Ялка заворочалась. Мерзкое это время, когда темно и надо спать, а сон не хочет приходить. Вместо него приходят мысли, не дают покоя, бегают, мучают, скребутся, словно мыши в подполе. И редко думается о хорошем. На душе пустеет, начинается тоска. В такие минуты спасает молитва, или мысли о любимом человеке, или — о любимом деле, или…
Или?..
Холодно. Не отогреет никакой камин.
И бездна точит зубы за спиной, сочится чёрной слюной потерянного времени.
Кап… кап…
У Ялки не было теперь, после всего, что с ней произошло, опоры в боге. Не было и любимого дела, разве что только — вязание, но это же смешно. Не было у неё и любимого человека.
Или… всё-таки был?
«Ступай, ищи своего… Лисьего короля».
«А зачем он тебе, девка, а, идёшь ты пляшешь?»
Взгляд травника. Улыбка.
«Может быть, из-за тебя?»
Люди вокруг порою видят тебя лучше, чем ты сама: когда ты — чистая вода, саму себя не увидать. Быть может, так оно и нужно было, чтоб она пришла к нему?
Что это было? И зачем? Ещё недавно Ялка думала, что всё прошло, что мир вокруг, и люди в нём, да и она сама ей больше не нужны, да и неинтересны; и что она им тоже не нужна. И это щемящее томление, знакомое одним влюблённым, да ещё, наверное, поэтам, никогда в ней не проснётся.
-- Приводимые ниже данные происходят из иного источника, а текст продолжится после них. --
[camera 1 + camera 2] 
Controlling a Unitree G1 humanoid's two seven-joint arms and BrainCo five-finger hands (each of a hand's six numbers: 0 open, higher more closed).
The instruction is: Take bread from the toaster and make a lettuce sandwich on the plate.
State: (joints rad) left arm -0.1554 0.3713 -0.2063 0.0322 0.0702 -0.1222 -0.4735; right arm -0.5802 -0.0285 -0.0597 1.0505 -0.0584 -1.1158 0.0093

Она ошиблась. Это чувство было в ней. Оно не умерло, а просто ожидало, тихо тлело в тайниках её души, задавленное грузом боли, безразличия и грусти. И когда подуло свежим ветром, и просохли старые тяжёлые дрова, оно прожгло, пробило себе путь наружу, вырвалось и теперь заполняло пустоту внутри неё, заполняло жарко, почти до ожога, как горячий воск заполняет подставленную ладонь. Она не знала, правильно ли это, и не желала знать. Ей снова вдруг неимоверно захотелось жить, если не ради себя и не ради него, то хотя бы — ради этого неведомого чувства, которое теперь проснулось в ней и разбило корку льда в её душе. И в то же время ей было страшно сделать первый шаг. Она вспомнила взгляд ведуна на поляне и вспыхнула, как то полено в очаге. Ялку бросало то в холод, то в жар, дыхание сбивалось, ей было сладостно и больно, она была сейчас как в лихорадке. Еще немного, и ей сделалось по-настоящему плохо. В голове стучали молоточки. Всё, что было до того, забылось. Едва соображая, что делает, она встала, закуталась в шаль, неслышно подошла к кровати травника и там остановилась, не зная, что делать теперь.